Ela riu, sem erguer o olhar dos papéis que revirava. “Não minta para mim, Frank. Poupe nosso tempo. Há algo errado entre vocês ou você não ficaria como um cachorro no cio atrás dessas estudantes.”
“Eu a amo. Só não acho que sou suficiente para ela.”
“Certo. Este é o discurso mais sexista e ridículo, para não mencionar covarde, que já ouvi. E eu sou Annalise Keating, pelo amor de Deus. Se não se acha bom o suficiente por que ainda está casado com ela? Por status? Para mostrá-la nas festas como se fosse um quadro inédito de Pablo Picasso encontrado em suas ruínas em Barcelona? Você é um homem bem resolvido, Delfino. Tome as rédeas de sua vida ou então as abandone de vez.”
“Eu realmente a amo, Ann. Eu talvez não seja muito bom para lidar com a culpa dos meus atos.”
“Cedo ou tarde ela irá descobrir o que você fez. Mas antes que isso aconteça, você precisa se lembrar de que Regina é maravilhosa e você a trata como um quadro na sala de estar. Só que você não é o único a apreciar uma bela obra prima.”
“Ela jamais faria isso.”
Annalise o fitou com um semblante sério. “Não é ela quem está fazendo isso acontecer. É você.”
***
Robin estava sentado ao lado de fora da casa de Annalise Keating quando seu telefone tocou. Despretensiosamente, ele fitou o visor e sorriu; era cedo para uma ligação de Roland mas o garoto podia ser insistente quando queria. Sorriu enquanto colocava o telefone sobre o ouvido, mas seu cérebro entrou em alerta quando ouviu uma voz diferente da que esperava. “O responsável por Roland Lockhood, por favor.”

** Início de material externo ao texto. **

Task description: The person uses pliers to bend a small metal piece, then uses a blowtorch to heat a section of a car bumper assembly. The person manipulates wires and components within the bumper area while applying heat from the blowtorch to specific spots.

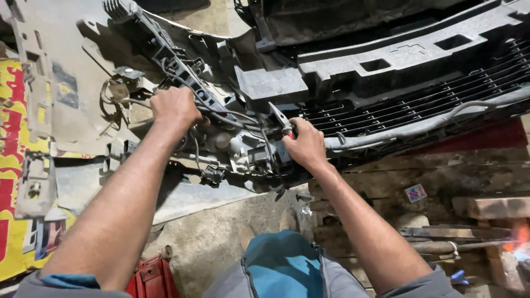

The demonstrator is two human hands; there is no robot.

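Head view, car front end with bumper off. Left hand [175, 106]: grip closed on wiring bundle [221, 116] by black bracket [182, 69]. Right hand [305, 144]: grip holding red-handled pliers [281, 120], tips at wires. Advice: keep bundle taut, nip only the intended strand.

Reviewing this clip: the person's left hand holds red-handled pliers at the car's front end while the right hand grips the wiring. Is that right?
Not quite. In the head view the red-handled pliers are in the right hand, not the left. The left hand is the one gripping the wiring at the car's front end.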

“É o pai do Roland que está falando. Quem é?”
“Somos da administração do Parque da Alegria. Houve um pequeno acidente e…”
Robin os interrompeu antes mesmo do término da sentença. “Meu filho está bem?”
Robin caminhava de um lado para o outro, irritado. A mulher do outro lado da linha respirou fundo. “A senhorita Megan pediu para avisar o senhor que ela o levará ao hospital de seu convênio, senhor. Um representante da nossa empresa a acompanhará.”
Megan estava com Roland. O pensamento permitiu que ele respirasse um pouco mais calmo. Possivelmente não era algo excessivamente grave; qualquer emergência mais séria impossibilitaria a transferência de hospital. “Muito obrigado. Estou a caminho.”
Ele desligou logo em seguida. Caminhou até a casa, batendo na porta; Micaela abriu, e ele preferiu ignorar a maneira com que os olhos dela delinearam cada centímetro de seu corpo, pulando diretamente para a pergunta. “Onde encontro o Sr. Delfino?”
“Segunda porta à direita.”
Alguns passos largos, dois toques na porta. Uma voz feminina o chamou, e ele colocou o rosto para dentro, encarando a advogada. “Sim?”
Frank percebeu sua presença, levantando-se e indicando outra direção com a cabeça. Pararam ao alcançarem o corredor; local de onde os estudantes poderiam facilmente observá-los, mas naquele momento não era exatamente importante. “O que houve, Hood?”
“Preciso me retirar do posto. Roland sofreu um acidente e está a caminho do hospital.”
“Onde está a babá?”
“Ela está com ele.”
“Não há necessidades urgentes de você ir até lá, Lockhood.”
Robin fitou o homem à sua frente com um meio sorriso. Diversos pensamentos atravessaram sua mente, entre eles socar seus dentes perfeitos e afundar sua cabeça na parede de concreto armado logo ao lado deles. Era óbvio que para Frank Delfino isto não seria uma necessidade urgente, muito menos prioritária. Robin respirou fundo, e deu mais um passo a frente, invadindo o espaço pessoal de seu chefe; seus rostos estavam bastante próximos de modo que o segurança preferiu sussurrar, sabendo que seria ouvido pelo outro. “Não há necessidade de eu ficar ouvindo as aventuras sexuais do senhor através da escuta, mais eis-me aqui. Meu filho é uma prioridade para mim e eu estou me retirando do posto com aviso prévio. Até logo.”
Robin atravessou o corredor em silêncio, os olhares dos estudantes e de Frank em suas costas e saiu pela porta frontal logo em seguida.